Segment Start: Provided data

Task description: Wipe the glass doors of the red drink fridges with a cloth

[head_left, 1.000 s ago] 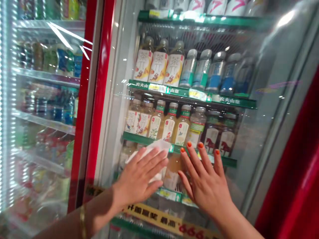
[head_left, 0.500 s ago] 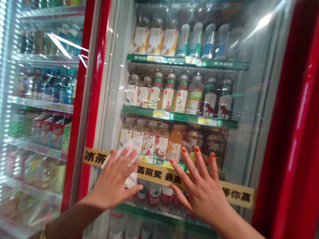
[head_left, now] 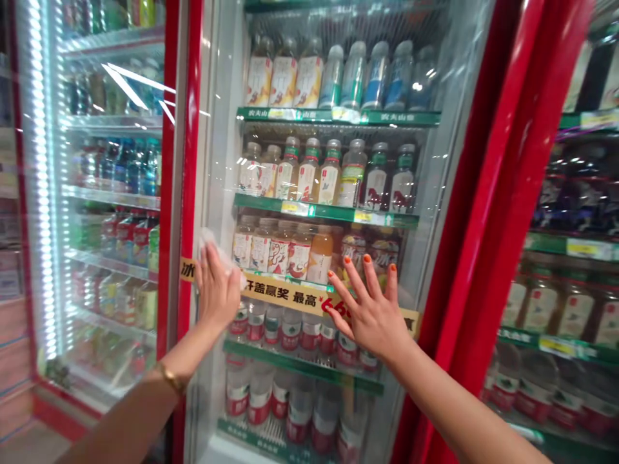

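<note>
My left hand [head_left: 217, 287] presses a white tissue [head_left: 211, 237] against the left part of the glass door [head_left: 217, 161], its fingers close together. Much of the tissue is hidden under the palm. A gold bracelet [head_left: 171, 379] circles that wrist. My right hand [head_left: 370, 306], with orange nails, lies on or just in front of the glass, fingers spread and nothing in it. It covers part of a yellow sticker strip [head_left: 280, 291] with black and red lettering. Behind the glass, bottled drinks [head_left: 309, 174] stand in rows on green-edged shelves [head_left: 329, 207].
To the left is another lit drinks fridge [head_left: 113, 193] with a bright light strip [head_left: 43, 193]. A red door frame [head_left: 471, 212] runs along the right side, and beyond it more bottles [head_left: 575, 303] fill another fridge. Pinkish stacked boxes [head_left: 14, 367] sit at the far left.
My left hand has slid left and down across the glass with the tissue, toward the door's left frame. The right hand stays spread at the lower right. The view has shifted down and right.
</note>
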Motion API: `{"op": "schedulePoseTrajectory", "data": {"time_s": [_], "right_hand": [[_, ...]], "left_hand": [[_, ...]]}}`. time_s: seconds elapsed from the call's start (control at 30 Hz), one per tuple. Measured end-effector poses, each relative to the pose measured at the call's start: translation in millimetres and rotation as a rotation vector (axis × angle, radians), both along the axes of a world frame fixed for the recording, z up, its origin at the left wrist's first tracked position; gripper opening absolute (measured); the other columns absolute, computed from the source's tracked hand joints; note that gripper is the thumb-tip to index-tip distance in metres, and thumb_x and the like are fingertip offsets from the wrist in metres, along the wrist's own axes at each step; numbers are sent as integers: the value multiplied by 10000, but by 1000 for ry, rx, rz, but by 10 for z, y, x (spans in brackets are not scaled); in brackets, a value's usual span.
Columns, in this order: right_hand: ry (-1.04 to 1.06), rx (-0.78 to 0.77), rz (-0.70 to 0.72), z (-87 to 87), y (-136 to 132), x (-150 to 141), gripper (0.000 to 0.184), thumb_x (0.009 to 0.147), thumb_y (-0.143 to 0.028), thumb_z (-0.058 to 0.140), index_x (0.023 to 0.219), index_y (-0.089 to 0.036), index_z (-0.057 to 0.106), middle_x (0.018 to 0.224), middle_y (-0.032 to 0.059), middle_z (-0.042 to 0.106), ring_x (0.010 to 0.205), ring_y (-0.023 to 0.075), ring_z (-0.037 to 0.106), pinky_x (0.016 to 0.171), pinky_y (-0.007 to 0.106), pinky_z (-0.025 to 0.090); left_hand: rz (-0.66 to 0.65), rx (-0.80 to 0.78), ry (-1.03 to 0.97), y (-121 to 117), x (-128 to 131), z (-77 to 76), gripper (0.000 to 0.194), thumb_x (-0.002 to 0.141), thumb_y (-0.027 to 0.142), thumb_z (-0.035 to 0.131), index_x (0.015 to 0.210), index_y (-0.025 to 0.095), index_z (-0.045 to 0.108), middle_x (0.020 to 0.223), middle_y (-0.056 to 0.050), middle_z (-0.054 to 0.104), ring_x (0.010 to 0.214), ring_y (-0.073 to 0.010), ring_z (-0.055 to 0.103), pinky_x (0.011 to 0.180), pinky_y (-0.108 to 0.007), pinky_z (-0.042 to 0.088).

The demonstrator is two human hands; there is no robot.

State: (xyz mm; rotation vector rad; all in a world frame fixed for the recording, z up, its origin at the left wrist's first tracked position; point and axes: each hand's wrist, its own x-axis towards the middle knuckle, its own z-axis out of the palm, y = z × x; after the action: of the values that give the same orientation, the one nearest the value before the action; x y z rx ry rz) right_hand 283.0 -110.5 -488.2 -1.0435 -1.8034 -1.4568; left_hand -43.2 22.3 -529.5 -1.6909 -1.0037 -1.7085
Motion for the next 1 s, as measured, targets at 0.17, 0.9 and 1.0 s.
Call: {"op": "schedulePoseTrajectory", "data": {"time_s": [0.17, 0.9, 1.0], "right_hand": [[3, 18, 38, -19, 49, 38, 839, 1030, -587, 664, 1745, -279, 352, 1828, 100, 299, 1745, 383, 91, 1383, 721, -56], [48, 101, -6, -86, 70, 3, 839, 1043, -540, 621, 1762, -253, 297, 1832, 139, 268, 1746, 361, 108, 1362, 753, -56], [50, 76, -7, -77, 62, -8, 864, 1045, -548, 621, 1772, -251, 263, 1835, 143, 263, 1748, 369, 75, 1350, 766, -90]], "left_hand": [[-18, 5, 181, -112, 313, 218, 802, 1107, 431, 437, 1793, 298, 45, 1866, -58, 147, 1749, -270, 70, 1438, -576, 19], [-32, 38, 362, 19, -239, 405, 810, 1078, 647, 469, 1780, 368, 174, 1853, -59, 225, 1748, -333, -19, 1366, -708, -131], [-37, 40, 263, -43, 196, 689, 848, 1079, 593, 498, 1789, 335, 113, 1876, -49, 107, 1747, -326, -55, 1402, -672, -58]]}}
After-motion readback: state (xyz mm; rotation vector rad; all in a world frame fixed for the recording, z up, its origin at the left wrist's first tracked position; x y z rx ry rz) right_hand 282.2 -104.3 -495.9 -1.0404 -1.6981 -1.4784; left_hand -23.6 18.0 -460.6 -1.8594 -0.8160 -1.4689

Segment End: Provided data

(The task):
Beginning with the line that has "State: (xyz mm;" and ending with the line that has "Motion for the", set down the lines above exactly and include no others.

(Response to this exercise):
State: (xyz mm; rotation vector rad; all in a world frame fixed for the recording, z up, its origin at the left wrist's first tracked position; point and axes: each hand's wrist, its own x-axis towards the middle knuckle, its own z-axis out of the palm, y = z × x; after the action: of the values that give the same orientation, the one nearest the value before the action; x y z rx ry rz) right_hand 283.0 -110.5 -488.2 -1.0435 -1.8034 -1.4568; left_hand -43.2 22.3 -529.5 -1.6909 -1.0037 -1.7085
Motion for the next 1 s, as measured, targets at 0.17, 0.9 and 1.0 s.

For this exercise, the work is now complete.